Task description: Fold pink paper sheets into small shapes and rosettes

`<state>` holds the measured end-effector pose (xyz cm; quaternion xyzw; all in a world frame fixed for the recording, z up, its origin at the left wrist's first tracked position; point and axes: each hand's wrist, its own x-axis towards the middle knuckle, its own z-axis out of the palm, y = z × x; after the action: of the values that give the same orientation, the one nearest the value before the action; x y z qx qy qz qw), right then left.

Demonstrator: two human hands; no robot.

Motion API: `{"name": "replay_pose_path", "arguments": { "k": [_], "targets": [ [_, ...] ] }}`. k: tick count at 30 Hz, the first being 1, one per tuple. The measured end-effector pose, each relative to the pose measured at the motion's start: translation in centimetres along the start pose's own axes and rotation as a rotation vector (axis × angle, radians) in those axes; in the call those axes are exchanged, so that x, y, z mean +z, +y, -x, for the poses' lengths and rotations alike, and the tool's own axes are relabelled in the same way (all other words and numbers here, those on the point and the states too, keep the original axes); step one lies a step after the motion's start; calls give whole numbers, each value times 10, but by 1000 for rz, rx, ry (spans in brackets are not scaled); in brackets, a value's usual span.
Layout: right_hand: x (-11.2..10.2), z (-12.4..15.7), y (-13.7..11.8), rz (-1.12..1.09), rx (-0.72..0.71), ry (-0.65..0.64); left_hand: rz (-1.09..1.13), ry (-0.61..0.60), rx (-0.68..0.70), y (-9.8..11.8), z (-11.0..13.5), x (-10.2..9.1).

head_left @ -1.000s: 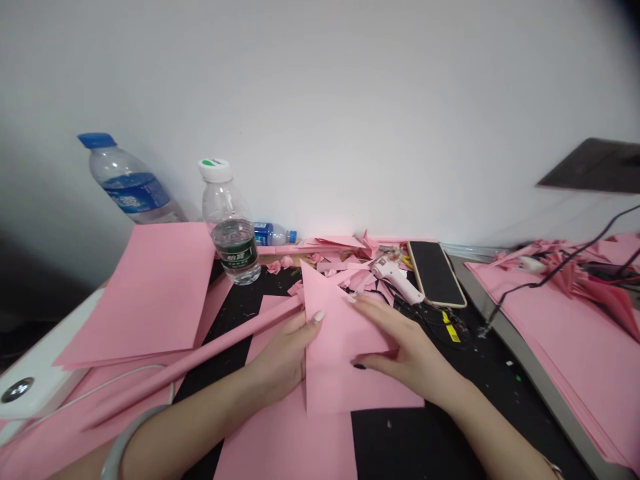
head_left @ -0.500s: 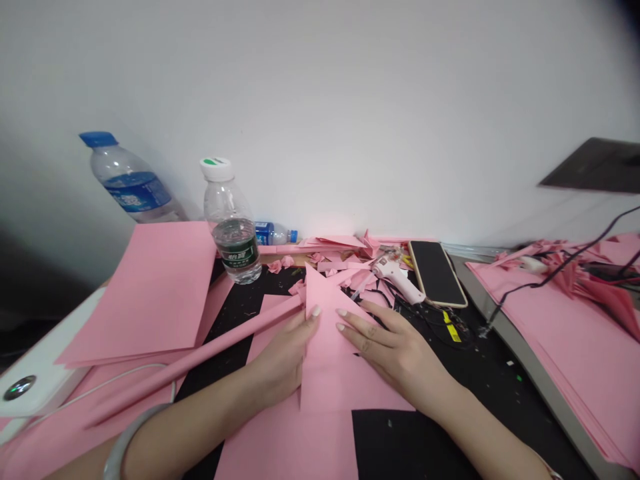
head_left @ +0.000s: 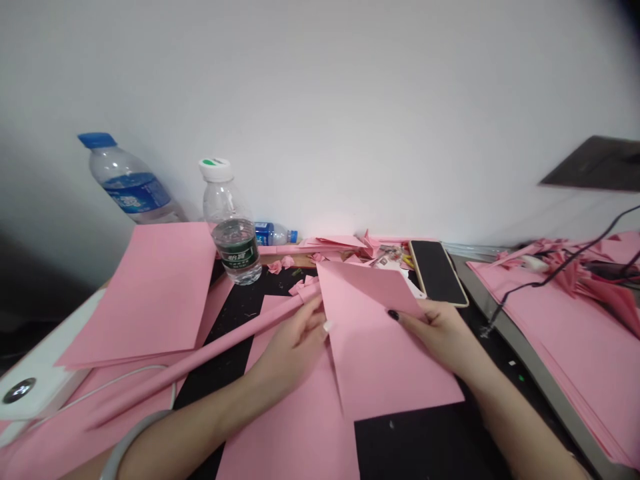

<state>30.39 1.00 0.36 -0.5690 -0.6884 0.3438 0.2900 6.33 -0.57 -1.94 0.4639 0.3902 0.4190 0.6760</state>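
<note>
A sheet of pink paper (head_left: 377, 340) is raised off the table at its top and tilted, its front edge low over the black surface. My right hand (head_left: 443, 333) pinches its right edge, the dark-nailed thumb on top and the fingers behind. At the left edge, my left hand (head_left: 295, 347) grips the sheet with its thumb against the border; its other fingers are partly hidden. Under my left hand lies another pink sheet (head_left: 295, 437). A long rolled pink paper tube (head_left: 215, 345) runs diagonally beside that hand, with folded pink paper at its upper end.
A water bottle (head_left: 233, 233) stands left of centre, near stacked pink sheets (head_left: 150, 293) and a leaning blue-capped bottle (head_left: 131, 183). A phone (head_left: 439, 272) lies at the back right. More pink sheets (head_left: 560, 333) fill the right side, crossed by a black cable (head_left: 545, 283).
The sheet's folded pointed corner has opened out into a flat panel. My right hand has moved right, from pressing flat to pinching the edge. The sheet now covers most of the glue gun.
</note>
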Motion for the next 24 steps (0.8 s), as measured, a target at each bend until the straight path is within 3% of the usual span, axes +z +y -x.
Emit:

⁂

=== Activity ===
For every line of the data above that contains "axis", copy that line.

=== Reply to the exercise ===
`<state>` holds the measured end-effector pose (xyz cm; quaternion xyzw; all in a world frame fixed for the recording, z up, its origin at the left wrist's first tracked position; point and axes: each hand's wrist, its own x-axis towards the middle knuckle, its own z-axis out of the palm, y = z × x; after the action: of the values that give the same orientation, the one nearest the value before the action; x y z qx qy qz qw), right then left.
Motion API: `{"name": "replay_pose_path", "arguments": { "k": [_], "targets": [ [_, ...] ] }}`. k: tick count at 30 Hz, the first being 1, one per tuple. The measured end-effector pose, each relative to the pose measured at the motion's start: translation in centimetres along the start pose's own axes and rotation as a rotation vector (axis × angle, radians) in those axes; in the call those axes are exchanged, so that x, y, z mean +z, +y, -x, for the poses' lengths and rotations alike, and the tool's own axes are relabelled in the same way (all other words and numbers here, those on the point and the states too, keep the original axes); step one lies a step after the motion's start; calls give whole numbers, each value times 10, but by 1000 for rz, rx, ry (spans in brackets are not scaled); in brackets, a value's usual span.

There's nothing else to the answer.